¿Los novios de mis amigos son mis amigos?
¿Los novios de mis amigos son mis amigos?
El otro día estaba tomando una cerveza con mis amigas cuando llegó el novio de una de ellas. No era la primera vez que lo veía, pero sí la primera vez que coincidíamos sin la sensación de estar en una especie de presentación oficial. Esta vez se sentó, pedimos otra ronda y, en cuestión de veinte minutos, estábamos hablando de música, de viajes y de lo caro que se ha puesto todo desde que el mundo decidió que crecer era pagar suscripciones.
En algún momento de la conversación me sorprendí a mí mismo riéndome con él como si lo conociera de más tiempo del que realmente llevaba en nuestras vidas. Y entonces pensé algo que nunca me había planteado con claridad: ¿los novios de nuestros amigos también acaban siendo nuestros amigos?
Es una cuestión curiosa, porque cuando alguien empieza a salir con un amigo tuyo entra automáticamente en una zona gris del mapa social. No es un desconocido, pero tampoco es tu amigo del todo. Es una especie de satélite que orbita alrededor de la persona que realmente te une a esa situación.

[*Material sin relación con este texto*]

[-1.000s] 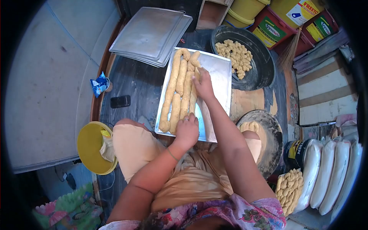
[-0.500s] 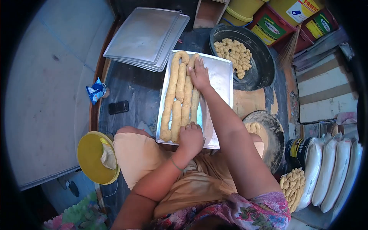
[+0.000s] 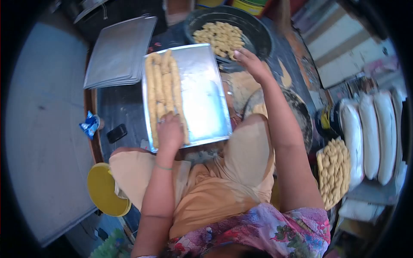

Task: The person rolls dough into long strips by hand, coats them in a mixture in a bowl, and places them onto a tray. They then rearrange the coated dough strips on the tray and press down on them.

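A metal baking tray [image 3: 202, 90] lies in front of me with several long dough rolls [image 3: 163, 86] laid side by side along its left part. My left hand [image 3: 170, 131] rests on the near ends of the rolls, fingers curled over them. My right hand [image 3: 254, 64] is stretched out past the tray's far right corner, at the rim of a black basin [image 3: 258, 32] holding many small dough pieces [image 3: 219, 36]. Its fingers are spread and I see nothing in them.
A stack of empty metal trays [image 3: 118, 51] lies at the far left. A phone [image 3: 116, 133] and a blue wrapper [image 3: 89, 125] lie on the dark board. A yellow lid [image 3: 103, 191] is by my left knee. White sacks [image 3: 378, 133] and dough pieces [image 3: 333, 172] are at right.
My right hand left the rolls on the tray and swung right to the black basin's rim. My left hand stayed on the rolls' near ends. My head turned, shifting the view.
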A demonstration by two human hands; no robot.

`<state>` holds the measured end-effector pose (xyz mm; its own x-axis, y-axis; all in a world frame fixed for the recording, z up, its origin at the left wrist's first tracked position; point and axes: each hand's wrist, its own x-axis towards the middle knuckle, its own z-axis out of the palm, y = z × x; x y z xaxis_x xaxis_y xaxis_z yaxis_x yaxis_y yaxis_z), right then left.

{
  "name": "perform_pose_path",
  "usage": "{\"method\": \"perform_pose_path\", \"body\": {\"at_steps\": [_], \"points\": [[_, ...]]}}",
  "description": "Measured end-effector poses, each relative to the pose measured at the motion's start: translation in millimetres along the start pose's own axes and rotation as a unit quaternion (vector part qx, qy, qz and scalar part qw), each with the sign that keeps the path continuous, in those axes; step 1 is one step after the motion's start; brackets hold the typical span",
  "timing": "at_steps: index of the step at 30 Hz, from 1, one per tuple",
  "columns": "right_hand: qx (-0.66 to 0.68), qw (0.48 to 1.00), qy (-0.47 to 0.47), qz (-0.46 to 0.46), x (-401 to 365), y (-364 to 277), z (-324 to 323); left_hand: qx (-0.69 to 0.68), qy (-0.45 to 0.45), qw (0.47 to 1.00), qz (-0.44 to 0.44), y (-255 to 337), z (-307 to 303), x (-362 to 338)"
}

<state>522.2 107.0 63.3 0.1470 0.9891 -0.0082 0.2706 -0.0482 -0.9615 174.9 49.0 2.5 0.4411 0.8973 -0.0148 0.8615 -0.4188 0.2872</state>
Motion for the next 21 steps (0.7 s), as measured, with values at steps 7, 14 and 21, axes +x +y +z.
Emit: {"method": "perform_pose_path", "body": {"at_steps": [7, 14, 21], "points": [[0.131, 0.920, 0.300, 0.215, -209.3, 176.4, -132.5, -0.100, 0.061, 0.992, 0.055, 26.0, -6.6, -10.1], [-0.028, 0.852, 0.210, 0.479, -375.4, 375.0, -90.5, -0.252, 0.072, 0.927, 0.270, 203.9, -45.0, 43.9], [-0.240, 0.802, 0.372, 0.402, -375.9, 405.3, -40.1, -0.191, -0.032, 0.924, 0.329, 363.1, 62.2, 47.8]]}}
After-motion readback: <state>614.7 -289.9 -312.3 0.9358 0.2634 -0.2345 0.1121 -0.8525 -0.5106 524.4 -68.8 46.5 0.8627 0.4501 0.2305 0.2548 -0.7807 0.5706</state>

Al principio todo pasa por ese filtro. Las conversaciones, los planes, incluso el sentido del humor. No sabes muy bien hasta dónde puedes bromear, ni cuánto puedes contar, ni si ese comentario que harías con total libertad delante de tu amigo va a generar un silencio incómodo al otro lado de la mesa.
Supongo que por eso los novios de nuestros amigos pasan por una especie de casting silencioso. Nadie lo admite abiertamente, pero todos evaluamos cosas: si escucha, si trata bien a la persona que queremos, si sabe reírse de sí mismo o si tiene esa capacidad tan escasa de no monopolizar la conversación. Es un examen que nadie sabe que está haciendo, pero que todo el mundo aprueba o suspende sin darse cuenta. Luego están los turras, los que parecen adoptados del grupo y algunos que te encantaría que no se hubieran conocido porque sabes que, de alguna manera, la resaca será mucho peor que la propia fiesta y otros directamente desaparecen sin casi conocerlos.

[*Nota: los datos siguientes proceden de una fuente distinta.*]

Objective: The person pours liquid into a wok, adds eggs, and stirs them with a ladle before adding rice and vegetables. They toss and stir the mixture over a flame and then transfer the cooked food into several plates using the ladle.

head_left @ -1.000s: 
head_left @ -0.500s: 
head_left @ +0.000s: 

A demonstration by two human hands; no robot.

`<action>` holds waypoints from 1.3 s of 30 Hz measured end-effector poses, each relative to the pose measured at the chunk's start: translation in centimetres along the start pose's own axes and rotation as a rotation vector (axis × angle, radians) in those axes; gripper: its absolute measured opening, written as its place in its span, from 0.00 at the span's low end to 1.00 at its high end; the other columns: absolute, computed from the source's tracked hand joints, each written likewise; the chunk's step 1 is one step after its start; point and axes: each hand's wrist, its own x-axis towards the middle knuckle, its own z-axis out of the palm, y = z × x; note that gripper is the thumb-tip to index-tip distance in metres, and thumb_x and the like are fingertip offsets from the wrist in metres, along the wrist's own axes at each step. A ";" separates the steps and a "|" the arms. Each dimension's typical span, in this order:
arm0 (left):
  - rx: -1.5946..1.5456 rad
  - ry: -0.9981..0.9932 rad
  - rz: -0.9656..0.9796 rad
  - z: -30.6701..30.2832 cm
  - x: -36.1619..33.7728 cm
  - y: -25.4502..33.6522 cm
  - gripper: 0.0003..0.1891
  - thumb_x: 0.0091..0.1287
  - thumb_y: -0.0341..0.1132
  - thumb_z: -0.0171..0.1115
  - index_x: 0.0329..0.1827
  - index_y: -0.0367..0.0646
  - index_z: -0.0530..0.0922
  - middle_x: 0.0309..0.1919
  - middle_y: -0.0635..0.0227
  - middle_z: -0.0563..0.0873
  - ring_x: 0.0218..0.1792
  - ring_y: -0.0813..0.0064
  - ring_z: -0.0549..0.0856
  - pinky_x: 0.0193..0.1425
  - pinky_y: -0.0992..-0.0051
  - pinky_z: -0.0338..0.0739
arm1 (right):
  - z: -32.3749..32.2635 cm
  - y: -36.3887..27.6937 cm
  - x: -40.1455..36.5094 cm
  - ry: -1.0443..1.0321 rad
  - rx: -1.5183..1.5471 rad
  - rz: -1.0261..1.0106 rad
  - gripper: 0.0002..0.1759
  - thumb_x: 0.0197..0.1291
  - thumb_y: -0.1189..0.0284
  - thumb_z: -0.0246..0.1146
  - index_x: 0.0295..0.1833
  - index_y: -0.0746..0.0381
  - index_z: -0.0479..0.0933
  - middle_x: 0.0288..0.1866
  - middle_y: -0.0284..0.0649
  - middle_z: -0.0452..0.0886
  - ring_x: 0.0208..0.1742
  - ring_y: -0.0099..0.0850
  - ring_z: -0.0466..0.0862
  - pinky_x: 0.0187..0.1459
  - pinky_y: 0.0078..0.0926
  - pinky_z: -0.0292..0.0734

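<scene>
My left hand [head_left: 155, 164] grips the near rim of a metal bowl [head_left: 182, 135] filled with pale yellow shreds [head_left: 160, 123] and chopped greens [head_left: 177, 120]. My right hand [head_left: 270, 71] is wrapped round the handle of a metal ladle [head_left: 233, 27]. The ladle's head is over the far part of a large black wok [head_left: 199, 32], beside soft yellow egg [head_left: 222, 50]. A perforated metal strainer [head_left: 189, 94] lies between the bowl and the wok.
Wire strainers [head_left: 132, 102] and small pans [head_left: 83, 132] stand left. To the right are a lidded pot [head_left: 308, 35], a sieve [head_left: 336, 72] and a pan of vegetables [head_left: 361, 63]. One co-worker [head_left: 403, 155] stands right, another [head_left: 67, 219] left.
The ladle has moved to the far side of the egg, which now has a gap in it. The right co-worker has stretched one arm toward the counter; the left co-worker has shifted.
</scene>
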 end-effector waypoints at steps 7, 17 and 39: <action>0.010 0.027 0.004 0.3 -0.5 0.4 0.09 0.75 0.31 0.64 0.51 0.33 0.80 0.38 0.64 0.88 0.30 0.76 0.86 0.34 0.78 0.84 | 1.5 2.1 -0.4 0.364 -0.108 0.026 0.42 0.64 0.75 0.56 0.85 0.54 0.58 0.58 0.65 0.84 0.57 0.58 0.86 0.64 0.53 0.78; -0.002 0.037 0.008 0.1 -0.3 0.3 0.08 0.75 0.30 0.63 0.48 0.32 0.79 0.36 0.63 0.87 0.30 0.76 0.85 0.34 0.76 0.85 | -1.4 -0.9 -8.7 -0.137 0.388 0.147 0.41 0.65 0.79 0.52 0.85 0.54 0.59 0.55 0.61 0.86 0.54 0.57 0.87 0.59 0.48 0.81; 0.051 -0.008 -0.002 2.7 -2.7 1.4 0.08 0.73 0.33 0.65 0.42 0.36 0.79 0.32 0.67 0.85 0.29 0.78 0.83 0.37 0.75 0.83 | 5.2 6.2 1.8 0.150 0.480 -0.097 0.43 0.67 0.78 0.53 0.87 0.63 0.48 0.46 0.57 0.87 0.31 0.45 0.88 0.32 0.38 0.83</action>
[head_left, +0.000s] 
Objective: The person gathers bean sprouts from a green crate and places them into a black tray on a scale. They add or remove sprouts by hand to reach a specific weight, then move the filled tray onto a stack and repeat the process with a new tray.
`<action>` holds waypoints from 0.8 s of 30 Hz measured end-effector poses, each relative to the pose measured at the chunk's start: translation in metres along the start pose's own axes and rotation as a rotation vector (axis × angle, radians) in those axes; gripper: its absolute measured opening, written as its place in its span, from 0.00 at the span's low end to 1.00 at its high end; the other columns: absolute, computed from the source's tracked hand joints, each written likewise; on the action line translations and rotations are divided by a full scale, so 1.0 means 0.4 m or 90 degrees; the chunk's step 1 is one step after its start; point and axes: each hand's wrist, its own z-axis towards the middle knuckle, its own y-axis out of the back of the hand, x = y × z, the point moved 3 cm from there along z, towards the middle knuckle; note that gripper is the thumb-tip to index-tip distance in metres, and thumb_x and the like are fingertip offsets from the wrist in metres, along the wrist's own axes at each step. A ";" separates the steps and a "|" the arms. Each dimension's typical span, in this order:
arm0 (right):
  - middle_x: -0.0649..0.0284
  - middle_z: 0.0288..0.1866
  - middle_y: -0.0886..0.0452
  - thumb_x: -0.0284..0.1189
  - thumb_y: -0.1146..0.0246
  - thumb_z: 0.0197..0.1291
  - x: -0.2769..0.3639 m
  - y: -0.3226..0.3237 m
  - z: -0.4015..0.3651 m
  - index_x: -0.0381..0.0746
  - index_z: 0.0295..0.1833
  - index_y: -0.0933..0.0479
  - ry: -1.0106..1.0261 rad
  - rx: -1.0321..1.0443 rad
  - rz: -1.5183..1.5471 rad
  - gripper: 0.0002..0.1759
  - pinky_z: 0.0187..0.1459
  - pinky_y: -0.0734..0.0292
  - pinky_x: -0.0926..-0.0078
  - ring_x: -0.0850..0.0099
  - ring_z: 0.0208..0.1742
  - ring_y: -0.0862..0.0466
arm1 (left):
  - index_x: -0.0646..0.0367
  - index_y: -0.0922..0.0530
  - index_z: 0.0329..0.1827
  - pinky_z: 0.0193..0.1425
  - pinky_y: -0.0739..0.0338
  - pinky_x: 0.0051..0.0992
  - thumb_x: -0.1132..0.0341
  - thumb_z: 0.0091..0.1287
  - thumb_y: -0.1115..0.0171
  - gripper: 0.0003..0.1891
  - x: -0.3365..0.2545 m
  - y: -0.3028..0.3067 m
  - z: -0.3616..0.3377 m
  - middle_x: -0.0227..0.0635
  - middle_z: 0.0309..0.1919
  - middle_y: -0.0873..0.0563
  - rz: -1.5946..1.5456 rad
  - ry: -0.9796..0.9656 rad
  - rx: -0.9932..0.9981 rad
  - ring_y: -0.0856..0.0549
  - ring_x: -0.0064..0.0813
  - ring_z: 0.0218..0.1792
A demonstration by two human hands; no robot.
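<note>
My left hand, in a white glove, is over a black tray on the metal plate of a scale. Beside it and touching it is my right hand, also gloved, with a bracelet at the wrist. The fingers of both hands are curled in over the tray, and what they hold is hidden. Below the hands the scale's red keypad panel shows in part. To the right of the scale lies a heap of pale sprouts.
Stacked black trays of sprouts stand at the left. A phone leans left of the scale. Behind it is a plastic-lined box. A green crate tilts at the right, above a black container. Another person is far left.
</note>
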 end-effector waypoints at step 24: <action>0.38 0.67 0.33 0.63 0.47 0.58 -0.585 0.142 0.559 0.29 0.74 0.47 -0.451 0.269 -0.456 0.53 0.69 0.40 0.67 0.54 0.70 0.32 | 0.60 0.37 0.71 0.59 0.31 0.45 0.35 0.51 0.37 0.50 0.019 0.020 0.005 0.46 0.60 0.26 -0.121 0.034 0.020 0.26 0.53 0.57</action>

Sin embargo, cuando pasan el filtro, ocurre algo curioso. Dejan de ser “el novio de” para convertirse en alguien que forma parte del grupo. Empiezan a aparecer en los chats, en las cenas, en las bromas internas que antes no tenían sentido para ellos. Se integran con esa naturalidad extraña con la que alguien que hace seis meses no existía en tu vida de repente pasa a estar, aunque sea de vez en cuando porque los momentos íntimos deben de seguir existiendo con tus amigos y de no ser así, quizá haya un problema de estructura en la pareja.
Pero también existe el otro lado de la historia. Porque todos hemos vivido que una relación se termine y, de pronto, el ecosistema social se reorganice. Hay veces que das las gracias por recuperar tu vida sin esa persona, pero a veces ese chico o esa chica con quien habías acabado desarrollando cierta complicidad desaparece del radar como si hubiera sido una visita larga que por fin se marcha. Y nadie sabe muy bien si se le puede seguir escribiendo o si hay que fingir que no lo conoces.

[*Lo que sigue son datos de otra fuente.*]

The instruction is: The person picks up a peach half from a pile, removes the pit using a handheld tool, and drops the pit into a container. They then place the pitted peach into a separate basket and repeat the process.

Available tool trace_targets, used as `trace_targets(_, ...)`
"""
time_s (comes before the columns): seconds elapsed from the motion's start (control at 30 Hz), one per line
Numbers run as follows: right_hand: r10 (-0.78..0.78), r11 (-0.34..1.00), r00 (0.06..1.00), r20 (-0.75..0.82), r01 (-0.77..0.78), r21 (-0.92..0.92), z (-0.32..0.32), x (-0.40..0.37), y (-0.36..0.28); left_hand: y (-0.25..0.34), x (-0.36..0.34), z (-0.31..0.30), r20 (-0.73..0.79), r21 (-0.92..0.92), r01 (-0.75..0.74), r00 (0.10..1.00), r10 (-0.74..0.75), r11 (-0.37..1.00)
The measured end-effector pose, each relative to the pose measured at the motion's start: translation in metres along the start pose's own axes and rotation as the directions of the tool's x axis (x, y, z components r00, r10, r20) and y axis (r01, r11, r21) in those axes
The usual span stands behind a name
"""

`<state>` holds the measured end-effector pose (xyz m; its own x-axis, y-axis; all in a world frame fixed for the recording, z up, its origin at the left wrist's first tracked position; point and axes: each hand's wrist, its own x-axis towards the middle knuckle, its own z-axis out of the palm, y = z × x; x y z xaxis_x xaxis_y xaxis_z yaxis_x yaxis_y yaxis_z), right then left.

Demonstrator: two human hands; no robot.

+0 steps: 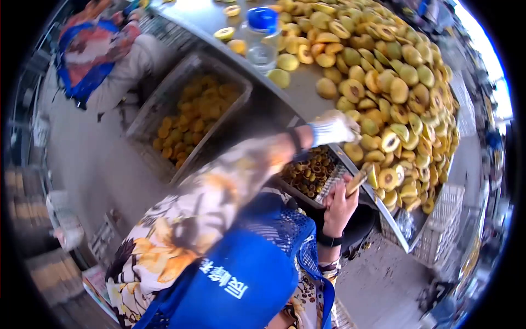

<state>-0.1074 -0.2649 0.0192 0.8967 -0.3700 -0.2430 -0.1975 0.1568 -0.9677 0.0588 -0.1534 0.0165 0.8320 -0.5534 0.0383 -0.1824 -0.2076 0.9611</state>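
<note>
My left hand point(335, 128), in a white glove, reaches over the metal table's near edge to the pile of halved yellow peaches point(383, 82). Motion smears its fingers, so whether they hold a peach half cannot be made out. Bare and closed, my right hand point(341, 207) grips a tool with a light wooden handle point(356, 183) at the table edge. The tool's working end is hard to see against a peach half point(372, 176). Below and between my hands, a crate holds many brown peach pits point(312, 171).
A grey plastic bin point(183, 71) of peach halves stands left of the table. A clear jar with a blue lid point(262, 38) sits on the tabletop. White crates point(441, 225) are stacked at the right. Another person point(98, 55) is at the upper left.
</note>
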Motion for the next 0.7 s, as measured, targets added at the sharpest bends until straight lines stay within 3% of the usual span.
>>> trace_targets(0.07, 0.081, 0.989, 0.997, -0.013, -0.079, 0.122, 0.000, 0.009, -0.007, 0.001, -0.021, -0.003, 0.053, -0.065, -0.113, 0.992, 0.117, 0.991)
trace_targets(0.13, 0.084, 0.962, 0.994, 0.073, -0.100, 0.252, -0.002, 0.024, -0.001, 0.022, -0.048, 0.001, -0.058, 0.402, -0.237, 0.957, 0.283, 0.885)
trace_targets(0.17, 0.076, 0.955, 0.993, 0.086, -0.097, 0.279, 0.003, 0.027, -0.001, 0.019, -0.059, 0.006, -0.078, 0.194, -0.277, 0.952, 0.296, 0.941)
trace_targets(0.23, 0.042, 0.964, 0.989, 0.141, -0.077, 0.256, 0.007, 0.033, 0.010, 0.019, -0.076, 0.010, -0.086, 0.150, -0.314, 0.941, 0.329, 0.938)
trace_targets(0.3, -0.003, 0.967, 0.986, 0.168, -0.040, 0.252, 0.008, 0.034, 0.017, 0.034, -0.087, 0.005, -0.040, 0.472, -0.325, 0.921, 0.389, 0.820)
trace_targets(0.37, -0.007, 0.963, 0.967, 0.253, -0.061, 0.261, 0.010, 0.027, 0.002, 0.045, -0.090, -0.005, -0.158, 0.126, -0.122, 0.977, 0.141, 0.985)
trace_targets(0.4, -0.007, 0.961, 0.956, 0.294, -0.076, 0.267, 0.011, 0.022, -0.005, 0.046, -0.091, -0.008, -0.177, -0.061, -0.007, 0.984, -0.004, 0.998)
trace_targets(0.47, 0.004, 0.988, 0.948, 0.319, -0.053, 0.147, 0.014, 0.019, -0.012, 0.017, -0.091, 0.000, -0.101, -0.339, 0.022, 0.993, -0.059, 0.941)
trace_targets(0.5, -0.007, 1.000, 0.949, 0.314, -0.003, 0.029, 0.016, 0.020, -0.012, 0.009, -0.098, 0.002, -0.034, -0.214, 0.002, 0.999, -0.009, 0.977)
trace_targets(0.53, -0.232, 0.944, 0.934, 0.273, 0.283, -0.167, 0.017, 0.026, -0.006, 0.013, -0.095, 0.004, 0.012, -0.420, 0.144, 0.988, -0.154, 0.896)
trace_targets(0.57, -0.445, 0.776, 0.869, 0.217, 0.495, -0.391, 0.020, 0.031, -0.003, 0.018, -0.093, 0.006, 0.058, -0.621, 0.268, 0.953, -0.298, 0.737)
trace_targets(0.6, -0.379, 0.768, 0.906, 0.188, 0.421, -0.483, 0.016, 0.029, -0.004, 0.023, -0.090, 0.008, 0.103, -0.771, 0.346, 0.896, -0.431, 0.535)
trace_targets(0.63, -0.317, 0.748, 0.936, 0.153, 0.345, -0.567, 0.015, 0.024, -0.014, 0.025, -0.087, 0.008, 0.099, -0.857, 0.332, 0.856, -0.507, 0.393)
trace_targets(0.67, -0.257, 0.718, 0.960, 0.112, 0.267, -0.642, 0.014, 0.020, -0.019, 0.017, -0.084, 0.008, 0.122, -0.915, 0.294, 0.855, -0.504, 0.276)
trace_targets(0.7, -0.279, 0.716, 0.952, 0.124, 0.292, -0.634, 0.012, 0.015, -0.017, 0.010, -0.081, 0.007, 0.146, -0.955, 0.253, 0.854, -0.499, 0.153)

Ahí es cuando te das cuenta de que las relaciones de pareja tienen algo de fenómeno meteorológico dentro de los grupos de amigos. Llegan, cambian el clima y, a veces, cuando se van, dejan una especie de vacío raro que nadie sabe muy bien cómo llenar.
Quizá por eso siempre me ha parecido que los novios de nuestros amigos viven en un territorio frágil. Que querer acaparar nuestra atención durante los meses de paz no hará que la amistad se mantenga en la posguerra y que a veces, entre las cenizas, los que no hicieron ruido, reaparecen y ven como los pesados ya no están. Estos perfiles pueden acabar siendo parte de tu vida o simplemente un capítulo breve dentro de la historia de otra persona. Depende de la química, del tiempo y de algo que no se puede forzar: la sensación de que esa persona también te elegiría como amigo, aunque tu amigo desapareciera de la ecuación. Pasa poco, la compatibilidad es dificilísima, pero pasa.
Y ahí es donde está la verdadera pregunta. Porque una cosa es que alguien sea el novio de tu amigo. Y otra muy distinta es que, sin darte cuenta, acabe siendo también un poco amigo tuyo.